Et on ne comprend rien. Mais de quoi il parle, là ? Du film, ou de lui ? Arrivé au bout du texte, on ne sait même pas si le film est bon ou non. On jure que l'on ne nous y reprendra plus. Pourtant, quelques jours plus tard, rebelote, une photo, un titre de film, on se laisse aller, on comprend à peine plus. Puis sans s'en être rendu compte, on se retrouve accro, à ouvrir fébrilement Libération tous les jours par la dernière page, pour dévorer la colonne du jour.

Avant de tenir cette rubrique télévision, Louis Skorecki, un peu plus jeune que la génération fondatrice des Cahiers, y était entré dans la roue de son ami Serge Daney. Puis il en est parti, a réalisé quelques films rares et inclassables qui prolongent son travail théorique (voir par exemple l'entrelacement inextricable de l'image et de la voix off récitante de son Eugénie de Franval).

Un des atouts indéniables de ses chroniques quotidienne est qu'elles forment une suite, parfois un feuilleton. Le choix des films présentés, notamment sur les chaînes du câble, permet à l'exercice de se prolonger d'un jour à l'autre, à une idée de prendre son temps pour se développer.

Cependant, jamais encore il n'avait tenté un pari aussi fou que celui qui nous intéresse aujourd'hui. Au printemps 2001, à l'occasion de la rétrospective Raoul Walsh sur une chaîne câblée (en parallèle à celle organisée par la Cinémathèque Française), c'est plus d'un mois que Louis Skorecki va consacrer au (l'un des) grand borgne. Vingt-trois chroniques, pour dix-neuf films. Les dix-neuf plus grand films de Raoul Walsh. Il nous en parle comme à son habitude, de manière vicieuse et passionnante. Préférant les à-côté à l'exposition frontale du scénario.

Cette méthode trouve, a posteriori si l'on suit l'ordre des pages, dans la réédition en complément de programme de Contre la nouvelle cinéphilie, un long article datant de 1978 qui avait déjà divisé les esprits à l'époque, mettant plus de six mois à être publié dans les Cahiers. Il faut dire que, même vingt-cinq ans plus tard, le texte (que Skorecki porta à l'écran en 1984) n'a rien perdu de ses qualités et de sa verve.

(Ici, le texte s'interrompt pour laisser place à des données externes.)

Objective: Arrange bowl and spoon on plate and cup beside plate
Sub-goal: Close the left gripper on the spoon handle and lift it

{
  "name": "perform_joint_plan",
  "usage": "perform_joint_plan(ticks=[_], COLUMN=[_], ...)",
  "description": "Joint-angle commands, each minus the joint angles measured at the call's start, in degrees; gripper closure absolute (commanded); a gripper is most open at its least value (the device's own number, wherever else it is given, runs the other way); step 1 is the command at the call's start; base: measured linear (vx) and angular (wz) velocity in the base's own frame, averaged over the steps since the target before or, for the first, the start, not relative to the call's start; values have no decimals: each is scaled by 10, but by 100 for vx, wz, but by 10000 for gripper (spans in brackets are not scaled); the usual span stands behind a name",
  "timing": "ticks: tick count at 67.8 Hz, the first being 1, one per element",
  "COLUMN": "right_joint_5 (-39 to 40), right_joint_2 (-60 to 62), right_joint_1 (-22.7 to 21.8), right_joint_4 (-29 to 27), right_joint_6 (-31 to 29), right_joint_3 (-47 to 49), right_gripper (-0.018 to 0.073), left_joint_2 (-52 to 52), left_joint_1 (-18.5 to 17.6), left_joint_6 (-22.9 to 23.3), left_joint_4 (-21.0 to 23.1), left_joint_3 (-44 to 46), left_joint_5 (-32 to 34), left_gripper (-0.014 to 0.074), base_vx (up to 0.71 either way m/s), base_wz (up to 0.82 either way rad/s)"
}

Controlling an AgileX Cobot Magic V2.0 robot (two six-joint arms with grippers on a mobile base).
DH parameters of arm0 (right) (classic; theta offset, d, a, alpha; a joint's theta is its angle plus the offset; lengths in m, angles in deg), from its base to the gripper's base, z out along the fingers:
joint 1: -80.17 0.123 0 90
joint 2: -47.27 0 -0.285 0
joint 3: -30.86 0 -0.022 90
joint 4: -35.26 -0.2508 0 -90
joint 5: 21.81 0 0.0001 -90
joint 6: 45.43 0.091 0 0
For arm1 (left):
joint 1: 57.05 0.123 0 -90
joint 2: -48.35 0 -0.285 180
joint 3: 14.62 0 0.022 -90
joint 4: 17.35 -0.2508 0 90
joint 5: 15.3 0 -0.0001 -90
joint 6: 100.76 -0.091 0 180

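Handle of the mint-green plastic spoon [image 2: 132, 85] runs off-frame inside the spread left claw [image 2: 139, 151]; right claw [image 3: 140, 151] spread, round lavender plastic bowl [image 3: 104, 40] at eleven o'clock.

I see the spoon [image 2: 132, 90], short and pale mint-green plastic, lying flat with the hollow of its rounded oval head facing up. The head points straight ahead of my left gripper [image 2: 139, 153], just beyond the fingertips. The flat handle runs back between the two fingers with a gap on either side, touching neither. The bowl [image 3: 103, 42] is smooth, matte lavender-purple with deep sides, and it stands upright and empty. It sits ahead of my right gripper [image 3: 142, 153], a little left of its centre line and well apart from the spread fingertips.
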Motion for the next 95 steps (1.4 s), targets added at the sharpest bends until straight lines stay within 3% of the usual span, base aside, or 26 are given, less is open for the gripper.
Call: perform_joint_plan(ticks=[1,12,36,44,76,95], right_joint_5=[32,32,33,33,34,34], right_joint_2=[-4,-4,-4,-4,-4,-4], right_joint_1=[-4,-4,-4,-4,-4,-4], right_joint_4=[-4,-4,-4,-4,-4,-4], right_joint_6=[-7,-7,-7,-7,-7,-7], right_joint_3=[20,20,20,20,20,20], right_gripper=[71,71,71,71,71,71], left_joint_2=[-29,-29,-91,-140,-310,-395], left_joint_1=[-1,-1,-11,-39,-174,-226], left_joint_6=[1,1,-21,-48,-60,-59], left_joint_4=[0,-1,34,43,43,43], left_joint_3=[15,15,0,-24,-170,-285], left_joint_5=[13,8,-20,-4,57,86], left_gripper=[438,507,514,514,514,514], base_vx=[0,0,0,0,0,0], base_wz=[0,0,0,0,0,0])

Très dense, il évoque longuement Jacques Tourneur, les années cinquante et l'âge d'or de la cinéphilie, celle des ciné-clubs et des petites fiches, de la vision compulsive de la moindre série B en provenance d'outre-Atlantique, celle de la politique des auteurs. Pourtant, Skorecki constate, sans juger, que cette époque est révolue, et que désormais il n'y a plus d'auteurs. Plus que des films qui sont, par avance, classés, catégorisés, auteurisés, effet-de-signaturisés.

Le critique se doit alors de prendre ses distances avec les catégories qui se sont universalisées, et revenir au film lui-même. Le seul salut est, selon lui, de parler de la façon dont le film est ressenti par le spectateur. Le critique, spectateur privilégié, doit pouvoir parler du film à la première personne. "Je connais des gens avec qui il est possible de discuter d'un film. Tout le monde - ou presque - en connaît. Il faudrait commencer par là." ajoute-t-il, comme pour conclure. C'est ce que l'on essaie de faire, tous les matins dans Libé. Pour un peu, on achèterait une télévision.